Re: Another circular lock dependency involving fs-reclaim and drm_buddy

Felix Kuehling <felix.kuehling@xxxxxxx> · Thu, 8 Dec 2022 13:14:25 -0500

Am 2022-12-08 um 12:39 schrieb Christian König:
Am 08.12.22 um 17:28 schrieb Felix Kuehling:
Am 2022-12-08 um 10:44 schrieb Christian König:
Am 08.12.22 um 16:19 schrieb Felix Kuehling:
Am 2022-12-08 um 07:32 schrieb Christian König:
Hi Felix,

digging though the code I think I know now how we can solve this.

The lock which needs to protect the validity of the pages is the 
vm->eviction_lock, cause this one is what serializes the updates 
of our page table.

This means that the amdgpu_vm_update_range() function needs to be 
extended further with enough information to check the HMM sequence 
after grabbing the eviction lock.

I don't see how taking one more lock helps resolve a lock 
dependency issue. Right now the vm->eviction lock is not in the 
dependency cycle at all.

Do you mean we should use the vm->eviction lock instead of the 
prange->lock to serialize page table updates with MMU notifiers?

Exactly that, yes.

I don't see how that solves the problem either. It just changes the 
lock that's involved in the cycle here.

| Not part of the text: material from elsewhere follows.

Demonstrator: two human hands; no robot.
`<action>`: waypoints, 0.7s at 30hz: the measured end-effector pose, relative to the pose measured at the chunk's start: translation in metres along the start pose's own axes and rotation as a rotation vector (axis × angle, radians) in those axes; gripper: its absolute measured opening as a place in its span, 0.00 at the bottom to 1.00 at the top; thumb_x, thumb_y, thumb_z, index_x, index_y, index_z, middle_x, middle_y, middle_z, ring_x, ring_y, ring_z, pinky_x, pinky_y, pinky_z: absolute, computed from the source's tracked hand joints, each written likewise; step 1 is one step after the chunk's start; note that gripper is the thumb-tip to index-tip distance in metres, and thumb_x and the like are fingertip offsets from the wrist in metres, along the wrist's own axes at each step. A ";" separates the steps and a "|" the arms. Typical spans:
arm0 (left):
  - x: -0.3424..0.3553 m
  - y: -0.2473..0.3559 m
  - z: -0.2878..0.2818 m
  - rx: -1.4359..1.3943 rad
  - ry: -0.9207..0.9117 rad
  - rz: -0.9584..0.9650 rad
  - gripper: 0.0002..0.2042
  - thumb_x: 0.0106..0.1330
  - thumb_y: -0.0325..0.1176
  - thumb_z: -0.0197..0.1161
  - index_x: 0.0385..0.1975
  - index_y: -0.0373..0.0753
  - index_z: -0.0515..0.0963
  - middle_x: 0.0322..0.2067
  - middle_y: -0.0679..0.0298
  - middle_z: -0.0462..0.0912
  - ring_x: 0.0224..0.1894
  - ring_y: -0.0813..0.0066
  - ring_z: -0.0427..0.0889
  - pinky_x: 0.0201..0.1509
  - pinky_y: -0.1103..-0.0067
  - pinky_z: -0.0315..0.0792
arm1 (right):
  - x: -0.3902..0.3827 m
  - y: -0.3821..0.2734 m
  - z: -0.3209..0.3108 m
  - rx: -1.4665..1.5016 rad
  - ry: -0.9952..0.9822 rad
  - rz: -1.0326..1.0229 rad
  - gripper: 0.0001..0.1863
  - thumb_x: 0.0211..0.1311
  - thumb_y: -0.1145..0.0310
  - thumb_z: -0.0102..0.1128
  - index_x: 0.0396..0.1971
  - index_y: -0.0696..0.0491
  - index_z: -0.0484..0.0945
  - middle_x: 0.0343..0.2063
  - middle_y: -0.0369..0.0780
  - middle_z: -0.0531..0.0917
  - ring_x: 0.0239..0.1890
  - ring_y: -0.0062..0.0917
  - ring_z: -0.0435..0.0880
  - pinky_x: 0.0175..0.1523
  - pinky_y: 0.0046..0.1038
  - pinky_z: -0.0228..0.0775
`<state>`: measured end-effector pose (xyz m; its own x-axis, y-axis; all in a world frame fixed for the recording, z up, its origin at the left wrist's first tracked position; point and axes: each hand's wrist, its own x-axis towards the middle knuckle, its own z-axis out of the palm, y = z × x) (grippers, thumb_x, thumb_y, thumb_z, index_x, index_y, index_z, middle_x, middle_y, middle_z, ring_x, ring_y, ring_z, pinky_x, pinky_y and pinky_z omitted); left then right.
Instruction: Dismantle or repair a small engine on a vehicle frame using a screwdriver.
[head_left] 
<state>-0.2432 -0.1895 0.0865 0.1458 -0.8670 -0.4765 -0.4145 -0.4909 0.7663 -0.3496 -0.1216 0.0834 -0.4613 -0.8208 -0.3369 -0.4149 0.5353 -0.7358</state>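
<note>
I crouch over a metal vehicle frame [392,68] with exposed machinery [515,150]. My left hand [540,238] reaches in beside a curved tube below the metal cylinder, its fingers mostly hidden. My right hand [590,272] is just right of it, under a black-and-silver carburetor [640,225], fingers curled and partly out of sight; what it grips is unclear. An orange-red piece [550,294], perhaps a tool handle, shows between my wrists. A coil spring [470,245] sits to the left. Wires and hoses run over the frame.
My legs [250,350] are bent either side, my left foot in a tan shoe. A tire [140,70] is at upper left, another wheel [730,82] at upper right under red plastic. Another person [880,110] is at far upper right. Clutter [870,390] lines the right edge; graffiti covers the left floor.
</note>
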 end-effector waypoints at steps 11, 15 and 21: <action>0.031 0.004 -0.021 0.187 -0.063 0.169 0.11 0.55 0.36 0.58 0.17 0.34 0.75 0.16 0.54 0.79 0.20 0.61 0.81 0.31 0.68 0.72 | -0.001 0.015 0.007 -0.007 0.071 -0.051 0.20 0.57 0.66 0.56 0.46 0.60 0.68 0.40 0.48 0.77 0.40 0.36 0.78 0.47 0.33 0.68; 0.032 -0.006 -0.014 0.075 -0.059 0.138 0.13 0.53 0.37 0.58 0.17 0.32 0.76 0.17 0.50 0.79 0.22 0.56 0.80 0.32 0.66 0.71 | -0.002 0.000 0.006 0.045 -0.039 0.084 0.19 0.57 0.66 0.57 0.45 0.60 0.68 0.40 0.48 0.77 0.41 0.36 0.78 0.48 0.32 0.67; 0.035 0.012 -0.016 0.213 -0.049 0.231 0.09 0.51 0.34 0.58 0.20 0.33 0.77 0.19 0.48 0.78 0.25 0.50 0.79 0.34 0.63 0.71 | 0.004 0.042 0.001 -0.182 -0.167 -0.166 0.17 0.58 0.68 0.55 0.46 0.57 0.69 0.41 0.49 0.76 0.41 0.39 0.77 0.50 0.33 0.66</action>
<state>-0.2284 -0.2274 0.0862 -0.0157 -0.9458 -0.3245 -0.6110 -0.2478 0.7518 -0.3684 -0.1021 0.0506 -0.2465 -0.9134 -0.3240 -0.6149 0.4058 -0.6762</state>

And it contradicts the 
previous change made by Philip, who removet vm->eviction lock from 
the cycle by dropping it just before potentially allocating page 
tables.

Yeah, and that change solves our issue.

The fundamental problem, as I understand it, is that we need to 
hold the same lock in the MMU notifier and while updating page tables.

No, that's what I meant initially. This is the wrong way to see it.

What we need is a lock which serializes page tables updates and at 
the same time is independent of allocating page tables.

After taking this lock we need to validate the addresses we want to 
write into the page tables before doing so.

So the resulting sequence for validation should be:

seq = mmu_interval_read_begin();
hmm_range_fault(pages);
amdgpu_vm_update_range(... pages, seq...)
{
    ....
    amdgpu_vm_eviction_lock();
    if (mmu_interval_read_retry(seq))
        return -EAGAIN;
    ...
    amdgpu_vm_pt_alloc()
    {
        amdgpu_vm_eviction_unlock();
        ....
        amdgpu_vm_eviction_lock();
        if (mmu_interval_read_retry(seq);
            return -EAGAIN;
    }
    amdgpu_vm_eviction_unlock();
}

That's the only way I can see how we can actually make this work.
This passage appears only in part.